Canonical tags are one of the most misunderstood — and most important — technical SEO elements. Get them wrong and you could be accidentally splitting your ranking signals across multiple versions of the same page. Get them right and you consolidate all your SEO power into a single, authoritative URL.
What Is a Canonical Tag?
A canonical tag is an HTML element placed inside the <head> section of a webpage that tells search engines: “This is the preferred version of this URL.”
It looks like this:
<link rel="canonical" href="https://example.com/preferred-page/" />
When Google sees this tag, it treats the specified URL as the definitive version and consolidates all ranking signals there — even if the same content is accessible at multiple URLs.
How Canonical Tags Work
Without canonical tags, Google may discover the same content at multiple URLs and be unsure which one to index and rank. This splits your backlink equity, dilutes your ranking power, and can cause all versions to rank poorly.
With a canonical tag, you tell Google exactly which version to use. All PageRank from other versions flows to the canonical URL. Only the canonical version gets indexed (typically).
💡 Canonical tags are a hint to Google — not a command. Google usually follows them, but may override if it determines a different URL is more appropriate.

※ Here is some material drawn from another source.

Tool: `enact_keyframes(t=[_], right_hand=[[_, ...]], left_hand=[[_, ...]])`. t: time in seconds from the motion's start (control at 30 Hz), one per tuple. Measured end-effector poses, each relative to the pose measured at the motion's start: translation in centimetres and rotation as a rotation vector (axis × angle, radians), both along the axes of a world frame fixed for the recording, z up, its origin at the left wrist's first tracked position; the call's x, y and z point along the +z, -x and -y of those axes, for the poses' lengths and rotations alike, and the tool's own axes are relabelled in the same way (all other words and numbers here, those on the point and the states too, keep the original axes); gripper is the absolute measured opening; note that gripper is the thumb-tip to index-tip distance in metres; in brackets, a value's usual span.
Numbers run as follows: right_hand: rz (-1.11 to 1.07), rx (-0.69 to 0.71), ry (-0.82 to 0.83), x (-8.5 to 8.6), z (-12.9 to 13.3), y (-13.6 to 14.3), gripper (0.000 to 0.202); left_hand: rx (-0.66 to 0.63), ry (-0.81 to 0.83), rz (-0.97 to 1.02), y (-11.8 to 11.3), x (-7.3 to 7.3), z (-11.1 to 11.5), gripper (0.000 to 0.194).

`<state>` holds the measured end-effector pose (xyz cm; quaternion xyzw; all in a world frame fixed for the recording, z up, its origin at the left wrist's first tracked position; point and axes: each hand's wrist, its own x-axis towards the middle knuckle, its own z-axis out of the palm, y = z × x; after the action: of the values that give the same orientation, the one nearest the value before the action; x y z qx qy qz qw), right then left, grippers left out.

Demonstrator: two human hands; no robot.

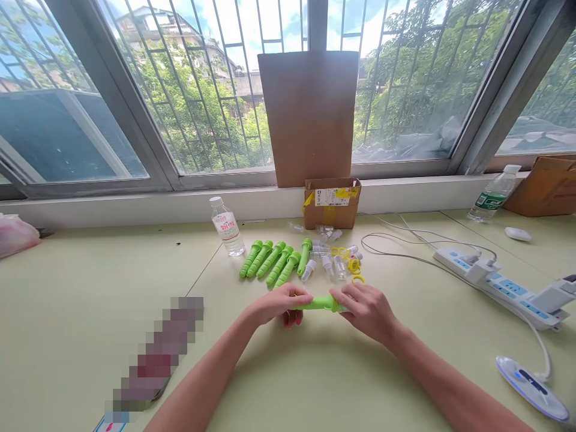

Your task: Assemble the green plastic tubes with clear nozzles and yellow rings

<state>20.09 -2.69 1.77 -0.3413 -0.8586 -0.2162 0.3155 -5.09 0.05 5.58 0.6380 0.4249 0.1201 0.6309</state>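
Near the table's middle, a bright green plastic tube lies crosswise between my two hands. My left hand grips its narrower end between thumb and fingers. Wrapped round its wider, collared end is my right hand, where a bit of something clear shows under the fingers; most of it is hidden. Just beyond, several similar green tubes lie slanted side by side. To their right are small clear spray bottles with white tops, and yellow rings among them.
A small cardboard box stands behind the bottles, with a tall cardboard sheet against the window. Water bottles stand left and far right. A power strip with cables lies right; a pixelated object lies left.
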Motion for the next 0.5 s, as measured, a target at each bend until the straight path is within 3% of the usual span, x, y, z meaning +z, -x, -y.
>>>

When to Use Canonical Tags
| Situation | Solution |
|---|---|
| Same page at HTTP and HTTPS | Canonical to HTTPS version |
| www vs non-www URLs | Canonical to preferred version |
| URL parameters (?sort=, ?color=) | Canonical to clean base URL |
| Product in multiple category paths | Canonical to primary category path |
| Syndicated content on other sites | Other site canonicals to your original |
| Print versions of pages | Print version canonicals to standard page |
Common Canonical Tag Mistakes
- Self-referencing canonical missing — every page should have a canonical pointing to itself (even if no duplicates exist)
- Canonicalizing to a 404 page — always check the canonical URL actually exists
- Conflicting signals — having canonical + noindex on same page sends mixed signals
- Wrong protocol — canonical pointing to HTTP when site is HTTPS
- Relative vs absolute URLs — always use absolute URLs in canonical tags
- Multiple canonical tags — only one canonical per page; Google ignores all if multiple exist
⚠️ Never canonicalize paginated pages to page 1. This tells Google pages 2, 3, 4 are duplicates and they will not be indexed — meaning products/posts on those pages disappear from search.
How to Check Canonical Tags for Free
Use SeobilityCheck Canonical Checker
Go to seobilitycheck.com/canonical-tags-checker-tool/ — enter any URL and see the canonical tag instantly.
Check Via Browser View Source
Right-click any page → View Page Source → Ctrl+F → search “canonical”. The href value is your canonical URL.
Use Google Search Console URL Inspection
GSC URL Inspection Tool → enter URL → scroll to “Canonical” section to see both user-declared and Google-selected canonical.